WORK REQUEST: Set down the whole listing below exactly. The pictures stay out.

EXERCISE DATA:

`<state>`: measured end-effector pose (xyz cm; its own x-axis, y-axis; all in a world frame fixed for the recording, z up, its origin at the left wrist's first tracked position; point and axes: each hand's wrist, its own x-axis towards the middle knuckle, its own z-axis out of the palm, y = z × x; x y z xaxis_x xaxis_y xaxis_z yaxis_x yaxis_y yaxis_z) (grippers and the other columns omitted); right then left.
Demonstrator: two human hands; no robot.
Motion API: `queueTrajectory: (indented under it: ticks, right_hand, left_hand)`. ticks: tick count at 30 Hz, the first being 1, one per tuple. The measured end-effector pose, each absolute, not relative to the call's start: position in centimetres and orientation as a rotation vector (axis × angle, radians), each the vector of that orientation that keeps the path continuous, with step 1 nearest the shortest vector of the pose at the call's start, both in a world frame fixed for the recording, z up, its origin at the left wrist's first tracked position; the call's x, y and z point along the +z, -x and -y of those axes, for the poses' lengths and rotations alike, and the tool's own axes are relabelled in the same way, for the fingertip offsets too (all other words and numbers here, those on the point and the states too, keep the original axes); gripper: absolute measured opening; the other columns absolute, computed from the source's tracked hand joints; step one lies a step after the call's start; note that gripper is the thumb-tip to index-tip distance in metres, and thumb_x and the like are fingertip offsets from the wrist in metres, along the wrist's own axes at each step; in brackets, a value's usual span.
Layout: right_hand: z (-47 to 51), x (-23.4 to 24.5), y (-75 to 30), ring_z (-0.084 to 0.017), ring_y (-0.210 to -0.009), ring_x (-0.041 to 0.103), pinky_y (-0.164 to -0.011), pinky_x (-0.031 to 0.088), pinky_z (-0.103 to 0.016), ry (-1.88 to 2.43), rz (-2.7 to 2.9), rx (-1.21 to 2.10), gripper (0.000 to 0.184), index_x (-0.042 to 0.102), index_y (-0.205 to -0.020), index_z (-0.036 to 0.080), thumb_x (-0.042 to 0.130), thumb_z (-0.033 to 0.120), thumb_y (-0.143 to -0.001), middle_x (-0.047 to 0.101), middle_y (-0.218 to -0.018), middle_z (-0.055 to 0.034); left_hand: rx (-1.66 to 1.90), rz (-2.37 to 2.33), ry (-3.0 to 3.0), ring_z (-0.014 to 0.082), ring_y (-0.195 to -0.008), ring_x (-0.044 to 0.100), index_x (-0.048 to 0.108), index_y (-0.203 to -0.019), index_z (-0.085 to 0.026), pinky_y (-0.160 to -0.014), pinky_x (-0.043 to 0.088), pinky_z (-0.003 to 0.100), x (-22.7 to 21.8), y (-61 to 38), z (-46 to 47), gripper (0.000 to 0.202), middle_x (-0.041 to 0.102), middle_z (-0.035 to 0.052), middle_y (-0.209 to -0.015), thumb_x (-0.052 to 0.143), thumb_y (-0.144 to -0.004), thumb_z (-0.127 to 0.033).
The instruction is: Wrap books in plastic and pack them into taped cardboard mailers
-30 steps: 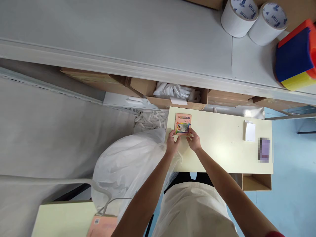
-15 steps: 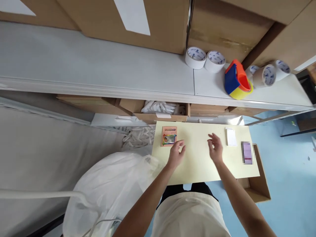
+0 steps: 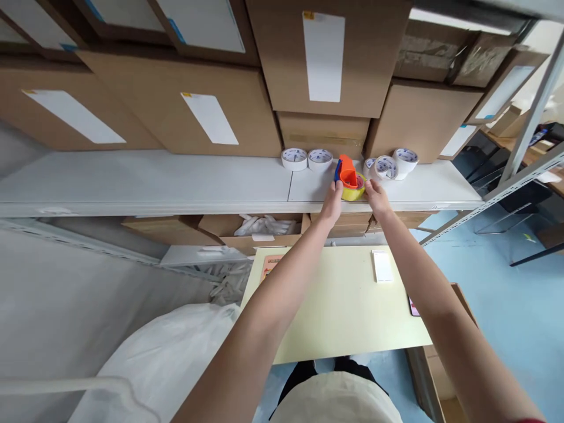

WRITTEN RESPONSE:
`<state>`: measured end-effector pose (xyz cm; its own x-axis, y-axis; all in a world frame fixed for the recording, z up, its origin at the left wrist's first tracked position; point and axes: each hand's wrist, its own x-axis towards the middle knuckle, its own z-axis out of the palm, y = z × x; x y z xaxis_x xaxis_y xaxis_z yaxis_x yaxis_y yaxis_z) (grippers and the other columns omitted); right then left.
Demonstrator: two human hands; no robot.
Motion API: `queueTrajectory: (indented under it: ticks, right_hand, left_hand)`. ticks: tick count at 30 Hz, the first being 1, one per tuple. The measured end-effector pose, each absolute, not relative to the call's start: position in centimetres and orientation as a rotation vector (axis × angle, radians), each the vector of that orientation that keeps the path continuous, with step 1 nearest the shortest vector of the pose at the call's start, both in a world frame fixed for the recording, z up, its origin at the left wrist's first tracked position; the call's x, y and z point along the +z, -x and -y of those axes, for the poses' lengths and rotations alike, and the tool's own axes are relabelled in the same way, for the fingertip offsets too (all other words and numbers here, those on the point and the states too, keep the original axes); gripper: absolute measured opening; the other columns absolute, computed from the source's tracked hand joints; step one lies a step after the call's start; note that gripper is the thumb-tip to index-tip distance in metres, and thumb_x and the like are fingertip offsets from the wrist in metres, along the wrist's own axes at each step; in brackets, a value's usual span.
Layout: right_hand: z (-47 to 51), x (-23.4 to 24.5), y (-75 to 30), ring_z (-0.084 to 0.017), ring_y (-0.210 to -0.009), ring_x (-0.041 to 0.103), pinky_y (-0.164 to -0.011), pinky_x (-0.031 to 0.088), pinky_z (-0.103 to 0.016), ry (-1.88 to 2.43), rz (-2.7 to 2.9), rx (-1.21 to 2.10), gripper (0.000 to 0.184), index_x (-0.042 to 0.102), index_y (-0.205 to -0.020), index_z (-0.036 to 0.080), thumb_x (-0.042 to 0.130), thumb_z (-0.033 to 0.120), thumb_y (-0.143 to -0.001), middle_x (-0.047 to 0.101), middle_y (-0.218 to -0.018), middle_z (-0.055 to 0.034); left_hand: rx (-1.66 to 1.90), rz (-2.37 to 2.33), ry (-3.0 to 3.0), ring_z (-0.014 to 0.082), ring_y (-0.195 to -0.008), ring_x (-0.044 to 0.100), index_x (-0.048 to 0.108), index_y (-0.203 to -0.019), index_z (-0.085 to 0.026), pinky_y (-0.160 to -0.014), pinky_x (-0.043 to 0.088), pinky_z (-0.003 to 0.100), x (-22.7 to 21.8), y (-61 to 38), z (-46 to 47), gripper (0.000 to 0.202), middle_x (-0.041 to 0.102), middle_z (-0.035 to 0.052), middle_y (-0.209 to -0.015), thumb_x (-0.052 to 0.143), thumb_y (-0.144 to -0.004), thumb_z (-0.127 to 0.033).
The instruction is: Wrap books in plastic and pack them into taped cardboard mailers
-30 steps: 
-15 steps: 
+0 steps: 

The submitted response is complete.